### Brief
Go through the entries below. Copy out every line that contains "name".

### Data supplied
________
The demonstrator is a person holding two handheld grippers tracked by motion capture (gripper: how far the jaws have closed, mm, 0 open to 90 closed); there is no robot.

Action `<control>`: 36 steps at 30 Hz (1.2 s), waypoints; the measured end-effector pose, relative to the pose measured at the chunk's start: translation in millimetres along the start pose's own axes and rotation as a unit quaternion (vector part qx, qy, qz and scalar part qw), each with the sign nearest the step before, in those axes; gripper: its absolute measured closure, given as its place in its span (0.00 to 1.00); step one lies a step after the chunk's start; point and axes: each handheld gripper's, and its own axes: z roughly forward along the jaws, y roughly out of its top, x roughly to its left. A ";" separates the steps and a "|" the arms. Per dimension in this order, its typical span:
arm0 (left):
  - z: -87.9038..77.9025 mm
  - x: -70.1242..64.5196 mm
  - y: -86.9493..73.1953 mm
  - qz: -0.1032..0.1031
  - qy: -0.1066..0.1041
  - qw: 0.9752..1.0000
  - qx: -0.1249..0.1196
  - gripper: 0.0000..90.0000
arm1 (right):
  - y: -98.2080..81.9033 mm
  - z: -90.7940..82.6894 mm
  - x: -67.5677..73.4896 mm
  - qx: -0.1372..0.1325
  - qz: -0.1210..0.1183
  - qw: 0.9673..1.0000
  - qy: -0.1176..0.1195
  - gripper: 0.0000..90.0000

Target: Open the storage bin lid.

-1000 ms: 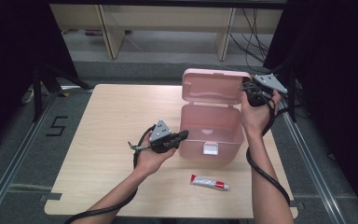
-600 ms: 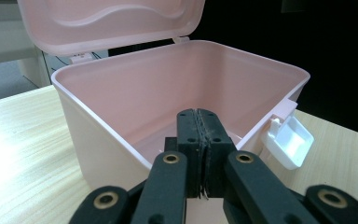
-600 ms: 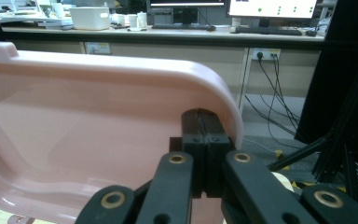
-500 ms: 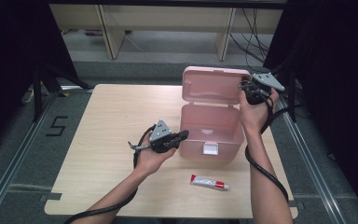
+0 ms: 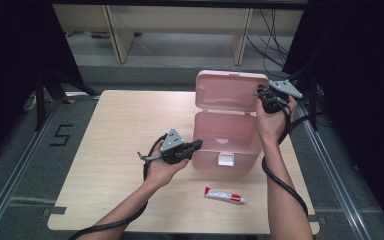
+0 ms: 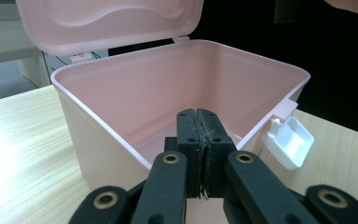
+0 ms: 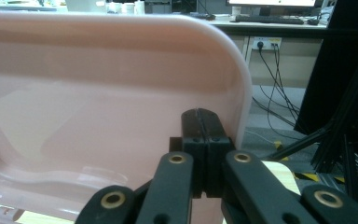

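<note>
my left gripper (image 5: 196, 145) has its jaws closed on nothing, its tip at the near left rim of the pink box (image 5: 225, 142); bare worktop (image 5: 115, 125) lies wide behind it. my right gripper (image 5: 258, 93) is closed too, against the right edge of the upright lid (image 5: 230, 91). the left gripper view shows the box empty inside. a tube (image 5: 225, 195) lies near my right forearm.

You can read one sign: a black "5" (image 5: 61, 135) marked on the floor (image 5: 25, 165), at nine o'clock from the table (image 5: 120, 125). The tube's (image 5: 225, 195) print is too small to read.
</note>
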 end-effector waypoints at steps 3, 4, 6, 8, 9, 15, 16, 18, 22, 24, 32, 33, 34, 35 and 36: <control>0.0 0.0 0.0 0.000 0.000 1.000 0.000 0.98 | -1.3 1.7 -1.5 0.002 -0.009 1.000 -0.002 1.00; 0.1 0.0 0.0 0.000 0.000 1.000 0.000 0.98 | -2.0 2.4 -1.5 -0.002 -0.010 1.000 -0.002 1.00; 0.1 0.1 0.0 -0.001 0.000 1.000 0.000 0.98 | -2.5 2.6 -1.9 -0.005 -0.011 1.000 -0.001 1.00; 0.1 0.1 0.0 0.000 0.000 1.000 0.000 0.98 | -3.1 2.1 -1.8 0.000 -0.011 1.000 -0.001 1.00; 0.2 0.1 0.0 -0.001 0.000 1.000 0.000 0.98 | -3.7 2.9 -1.2 0.001 -0.008 1.000 -0.002 1.00; 0.2 0.2 0.0 0.000 0.000 1.000 0.000 0.98 | -9.6 6.0 -2.5 0.015 -0.006 1.000 -0.001 1.00; 0.3 0.1 0.0 0.000 0.000 1.000 -0.001 0.98 | -10.3 7.1 -2.8 0.016 -0.004 1.000 -0.001 1.00; 0.3 0.3 0.1 0.002 -0.001 1.000 0.000 0.98 | -11.3 9.5 -3.9 0.017 -0.007 1.000 -0.001 1.00; 0.3 0.1 0.0 0.001 0.000 1.000 0.000 0.98 | -12.9 12.0 -3.3 0.027 0.004 1.000 -0.002 1.00; 0.3 0.3 0.0 0.001 -0.001 1.000 0.000 0.98 | -14.4 14.4 -4.3 0.029 0.002 1.000 -0.003 1.00; 0.4 0.2 -0.2 0.000 -0.001 1.000 -0.001 0.98 | -24.6 22.0 -6.5 0.052 -0.001 0.999 -0.006 1.00; 0.3 0.1 -0.2 0.000 -0.001 1.000 -0.001 0.98 | -25.8 23.4 -7.4 0.052 -0.003 0.999 -0.002 1.00; 0.3 0.1 -0.3 0.000 0.000 1.000 -0.001 0.98 | -28.0 24.6 -8.1 0.061 -0.005 0.998 -0.001 1.00; 0.4 0.1 -0.2 0.000 -0.001 1.000 -0.001 0.98 | -28.0 24.6 -8.1 0.061 -0.005 0.998 -0.001 1.00; 0.5 0.2 -0.2 -0.001 0.000 1.000 -0.001 0.98 | -29.2 24.9 -7.1 0.065 0.010 0.998 -0.003 1.00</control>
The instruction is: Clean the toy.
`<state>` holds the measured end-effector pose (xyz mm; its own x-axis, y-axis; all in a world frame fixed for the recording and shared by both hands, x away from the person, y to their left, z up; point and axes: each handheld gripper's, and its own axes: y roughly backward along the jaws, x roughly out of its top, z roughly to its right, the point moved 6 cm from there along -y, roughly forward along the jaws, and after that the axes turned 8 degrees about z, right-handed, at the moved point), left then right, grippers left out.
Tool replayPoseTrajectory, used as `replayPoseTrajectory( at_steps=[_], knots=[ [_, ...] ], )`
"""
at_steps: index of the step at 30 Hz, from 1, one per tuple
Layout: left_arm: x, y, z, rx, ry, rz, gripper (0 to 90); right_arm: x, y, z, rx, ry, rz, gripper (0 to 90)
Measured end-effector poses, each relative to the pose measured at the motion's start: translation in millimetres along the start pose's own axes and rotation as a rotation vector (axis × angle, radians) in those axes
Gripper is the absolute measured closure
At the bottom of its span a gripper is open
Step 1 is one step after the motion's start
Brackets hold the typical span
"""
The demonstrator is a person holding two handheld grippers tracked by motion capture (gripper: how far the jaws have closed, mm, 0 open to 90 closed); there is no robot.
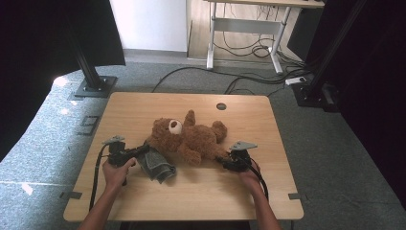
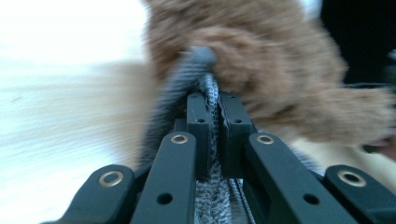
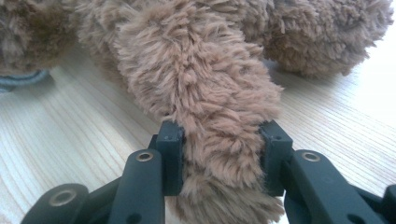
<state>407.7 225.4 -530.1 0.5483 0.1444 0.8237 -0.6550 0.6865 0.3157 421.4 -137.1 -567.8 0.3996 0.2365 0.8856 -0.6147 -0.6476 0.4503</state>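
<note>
On the left of the high view, the left gripper (image 1: 143, 150) is held by the person's left hand (image 1: 116, 171) low over the wooden bench (image 1: 143, 108). Its jaws are pressed together on a fold of the grey knitted garment (image 1: 156, 164), which is bunched on the bench just beside the head of the teddy bear (image 1: 189, 138). In the left gripper view the left gripper (image 2: 213, 109) is seen with the grey knit (image 2: 211, 98) pinched between the pads, the cloth running forward against the brown fur (image 2: 261, 56) directly ahead of the jaw tips.

The teddy bear is laid on its back near the middle of the bench, head toward the left, limbs spread.

On the right, the right gripper (image 1: 221, 160) is held by the right hand (image 1: 249, 178) at the bear's near leg. In the right gripper view the right gripper (image 3: 222, 140) is clamped on that furry leg (image 3: 205, 93), one pad on each side, with the limb filling the gap and the rest of the bear lying beyond the tips on the bench (image 3: 70, 126).
</note>
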Motion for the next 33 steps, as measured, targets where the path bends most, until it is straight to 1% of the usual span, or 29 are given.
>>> replayPoseTrajectory(
  at_steps=[2,3,5,6,7,10,11,12,13,15,17,19,20,21,22,23,24,27,29,31,33],
  knots=[
    [4.5,0.6,16.3,-0.065,-0.03,-0.002,84.4,-0.2,-0.2,-0.7,0.006,-0.002,0.0,61.6],
    [6.8,-0.6,26.6,-0.099,-0.052,-0.004,84.3,0.0,-0.6,-1.0,0.009,-0.001,0.003,61.7],
    [9.8,-4.0,40.1,-0.15,-0.082,-0.002,84.3,0.5,-1.6,-1.9,0.012,-0.003,0.003,61.9],
    [11.9,-8.1,47.8,-0.165,-0.106,-0.005,84.3,0.7,-1.8,-2.3,0.013,-0.003,0.002,62.0],
    [13.9,-11.8,52.5,-0.172,-0.116,-0.005,84.3,0.9,-2.0,-3.0,0.017,-0.004,0.002,62.2],
    [19.8,-23.9,62.0,-0.194,-0.123,0.0,84.3,1.1,-1.9,-3.8,0.024,0.0,0.001,62.4],
    [21.7,-30.2,66.7,-0.215,-0.124,-0.002,84.3,1.0,-1.9,-3.8,0.025,-0.002,0.0,62.5],
    [22.5,-34.2,69.9,-0.228,-0.125,-0.008,84.2,1.0,-1.9,-3.9,0.025,-0.002,0.0,62.5],
    [23.3,-41.2,75.4,-0.239,-0.137,-0.016,84.2,1.0,-2.0,-4.0,0.025,-0.001,0.0,62.5],
    [23.3,-51.0,82.9,-0.25,-0.143,-0.033,84.1,1.1,-2.5,-4.2,0.027,0.0,0.001,62.6],
    [22.9,-63.5,89.0,-0.234,-0.159,-0.054,84.0,1.1,-2.9,-4.4,0.029,0.003,0.002,62.7],
    [22.3,-73.6,88.8,-0.225,-0.136,-0.069,83.9,1.2,-2.9,-4.9,0.032,0.005,0.001,62.8],
    [21.3,-77.2,87.9,-0.222,-0.131,-0.08,83.8,1.1,-3.1,-5.2,0.033,0.005,0.002,62.8],
    [18.3,-83.3,84.7,-0.212,-0.126,-0.107,83.7,1.0,-3.0,-5.5,0.034,0.006,0.0,62.8],
    [16.7,-85.5,82.5,-0.202,-0.127,-0.117,83.6,0.9,-3.2,-6.1,0.037,0.011,0.0,62.8],
    [15.0,-87.0,79.3,-0.184,-0.132,-0.128,83.6,0.8,-3.5,-6.5,0.039,0.015,0.002,62.8],
    [14.0,-86.7,76.0,-0.168,-0.137,-0.131,83.6,0.8,-3.5,-7.0,0.04,0.018,0.0,62.8],
    [14.4,-80.2,66.7,-0.147,-0.123,-0.11,83.8,1.5,-3.3,-7.9,0.047,0.023,0.002,62.9],
    [15.2,-73.2,59.6,-0.139,-0.109,-0.093,83.9,1.4,-2.8,-7.9,0.05,0.022,-0.001,62.9],
    [14.8,-68.0,54.9,-0.138,-0.102,-0.089,84.0,1.3,-2.6,-8.5,0.056,0.024,0.0,62.9],
    [14.7,-63.3,51.2,-0.133,-0.107,-0.086,84.0,1.2,-2.6,-9.2,0.058,0.028,0.001,62.9]
  ],
)
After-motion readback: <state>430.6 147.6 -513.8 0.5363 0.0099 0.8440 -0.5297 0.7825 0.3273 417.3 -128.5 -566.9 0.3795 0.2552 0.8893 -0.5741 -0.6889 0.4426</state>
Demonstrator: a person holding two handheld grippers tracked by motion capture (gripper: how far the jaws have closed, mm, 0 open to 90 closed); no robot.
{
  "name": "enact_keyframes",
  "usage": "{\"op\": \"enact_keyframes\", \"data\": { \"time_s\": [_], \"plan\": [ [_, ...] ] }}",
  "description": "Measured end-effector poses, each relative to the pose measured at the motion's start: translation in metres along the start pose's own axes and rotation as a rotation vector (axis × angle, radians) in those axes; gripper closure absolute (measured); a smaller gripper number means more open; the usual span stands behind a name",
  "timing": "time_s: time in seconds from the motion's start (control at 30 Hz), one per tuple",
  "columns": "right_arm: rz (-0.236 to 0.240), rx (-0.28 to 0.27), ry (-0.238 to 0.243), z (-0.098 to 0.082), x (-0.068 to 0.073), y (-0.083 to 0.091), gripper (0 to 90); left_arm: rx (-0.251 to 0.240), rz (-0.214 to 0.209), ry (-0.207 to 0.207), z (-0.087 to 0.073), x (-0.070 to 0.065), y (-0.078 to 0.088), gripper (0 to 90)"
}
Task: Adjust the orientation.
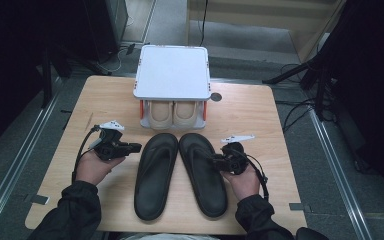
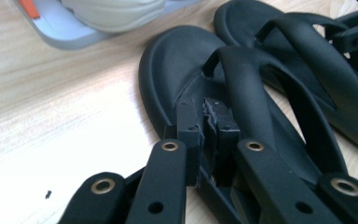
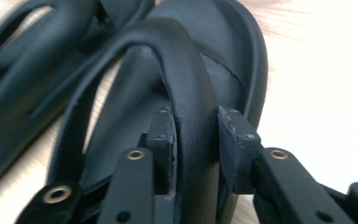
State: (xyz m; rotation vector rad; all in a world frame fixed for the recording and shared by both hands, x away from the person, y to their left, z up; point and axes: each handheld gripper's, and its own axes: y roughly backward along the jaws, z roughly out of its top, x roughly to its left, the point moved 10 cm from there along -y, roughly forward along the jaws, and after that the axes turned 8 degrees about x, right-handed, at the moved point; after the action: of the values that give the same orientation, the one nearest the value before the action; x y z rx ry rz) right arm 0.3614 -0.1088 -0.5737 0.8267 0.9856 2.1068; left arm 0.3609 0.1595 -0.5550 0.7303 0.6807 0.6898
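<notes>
two dark sleeves enter at the bottom of the high view, each hand holding a set of tongs. between them, a pair of black flip-flops lies side by side on the wooden surface (image 1: 260, 115), toes pointing away, just in front of a small white shoe rack (image 1: 172, 72). a beige pair (image 1: 172, 114) already sits on the rack's lower shelf. the left tongs (image 1: 136, 147) reach the outer edge of the left flip-flop (image 1: 155, 175); the right tongs (image 1: 213, 160) are at the strap of the right flip-flop (image 1: 202, 172).

left gripper view: the left tongs (image 2: 208, 122) are pressed almost together at the rim of the left flip-flop (image 2: 177, 70); whether they pinch the rim itself is hard to tell. the right flip-flop (image 2: 307, 51) lies just beside it.

right gripper view: the right tongs (image 3: 193, 133) straddle the strap of the right flip-flop (image 3: 186, 79), spread a little wider than it, with a gap showing on one side, so not clamped.

judging from this, both flip-flops rest flat on the surface, not yet lifted. securing them and moving them, likely to the rack, remains.
</notes>
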Motion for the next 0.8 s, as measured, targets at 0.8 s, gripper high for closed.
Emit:
{"op": "enact_keyframes", "data": {
  "time_s": [0.8],
  "plan": [
    [-0.021, -0.036, 0.061, 0.006, -0.011, 0.010, 90.0, 0.144, 0.003, 0.001, -0.028, 0.003, -0.026, 90.0]
  ]
}}
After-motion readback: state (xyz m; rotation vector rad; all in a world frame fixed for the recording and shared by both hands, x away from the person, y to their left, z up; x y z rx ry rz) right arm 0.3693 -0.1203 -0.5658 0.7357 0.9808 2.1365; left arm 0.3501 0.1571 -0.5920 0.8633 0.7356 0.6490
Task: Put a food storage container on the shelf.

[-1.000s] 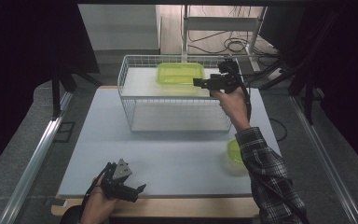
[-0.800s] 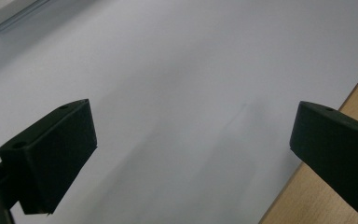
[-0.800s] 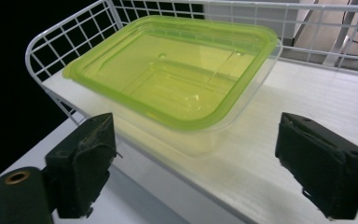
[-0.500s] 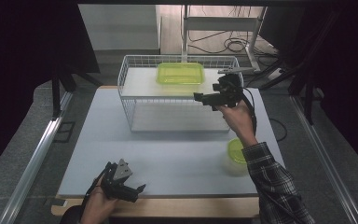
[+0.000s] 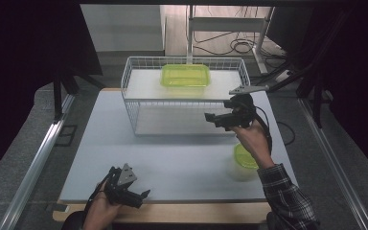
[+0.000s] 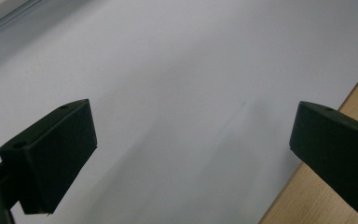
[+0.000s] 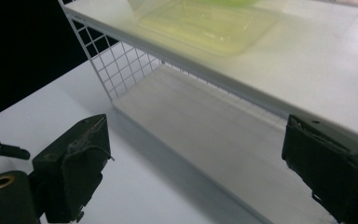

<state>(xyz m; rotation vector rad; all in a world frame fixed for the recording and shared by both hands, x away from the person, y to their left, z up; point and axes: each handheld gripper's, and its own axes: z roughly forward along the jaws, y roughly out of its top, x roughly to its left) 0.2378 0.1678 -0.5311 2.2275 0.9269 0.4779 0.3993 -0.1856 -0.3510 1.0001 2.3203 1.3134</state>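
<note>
Hovering beside wire rack (image 5: 139, 103), right hand-held gripper (image 5: 212, 118) jaws just opening, empty; left hand-held gripper (image 5: 143, 195) apart; no writing legible.

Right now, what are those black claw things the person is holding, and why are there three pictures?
They are hand-held grippers, each with two black jaws. One picture looks down from above; the other two come from little cameras riding on each gripper. The left gripper rests low over the white table, open and holding nothing. The right gripper has just been opening, with nothing between its jaws, in front of a white wire rack. On the rack's top shelf sits a yellow-green clear plastic tray. A round yellow-green container stands by the right arm.
</note>
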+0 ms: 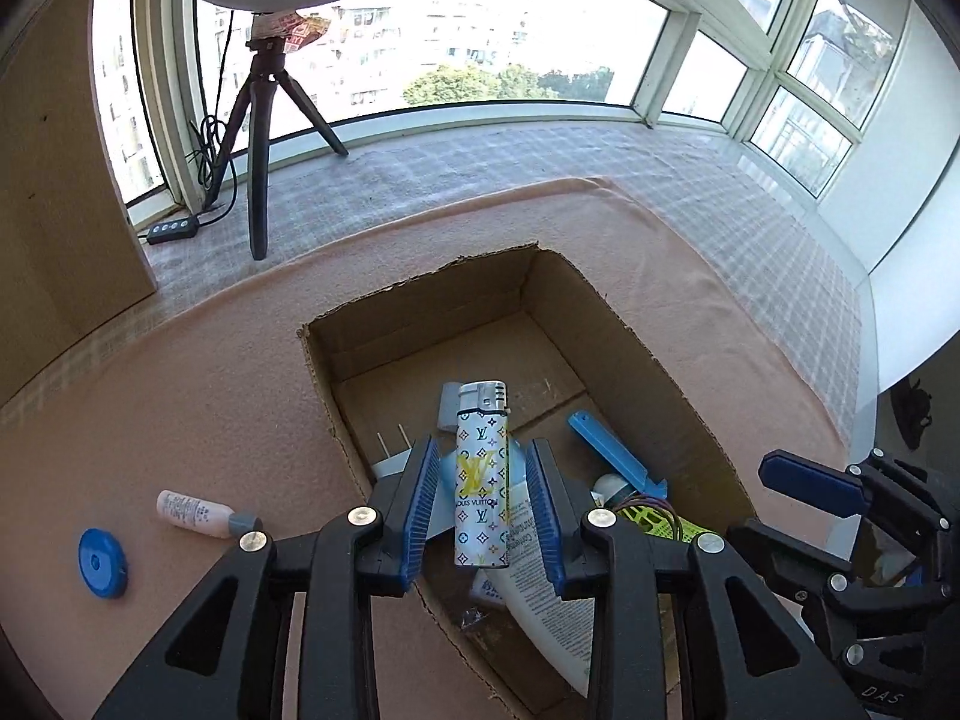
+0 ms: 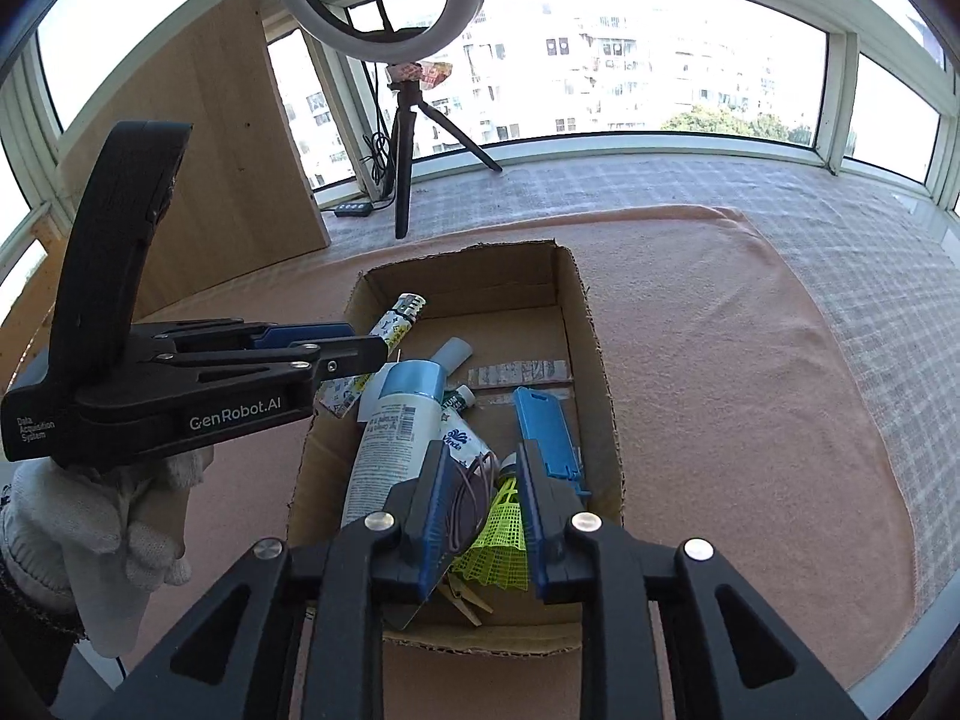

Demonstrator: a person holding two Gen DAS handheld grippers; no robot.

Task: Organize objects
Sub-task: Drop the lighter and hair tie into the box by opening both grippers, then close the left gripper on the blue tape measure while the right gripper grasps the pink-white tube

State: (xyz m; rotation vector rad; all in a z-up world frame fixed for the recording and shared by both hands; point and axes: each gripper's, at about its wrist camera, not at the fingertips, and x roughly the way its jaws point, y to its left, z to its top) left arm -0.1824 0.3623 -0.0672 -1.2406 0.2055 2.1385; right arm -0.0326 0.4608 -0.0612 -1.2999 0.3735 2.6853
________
### Problem solution
  "name": "enact_keyframes",
  "description": "Measured end-effector poses, each relative to the pose measured at the motion's start: translation in metres along the start pose's own axes and rotation as a rotation vector (axis × angle, radians) in those axes; gripper closure absolute (measured); a smaller gripper number means more open; the usual span stands behind a name",

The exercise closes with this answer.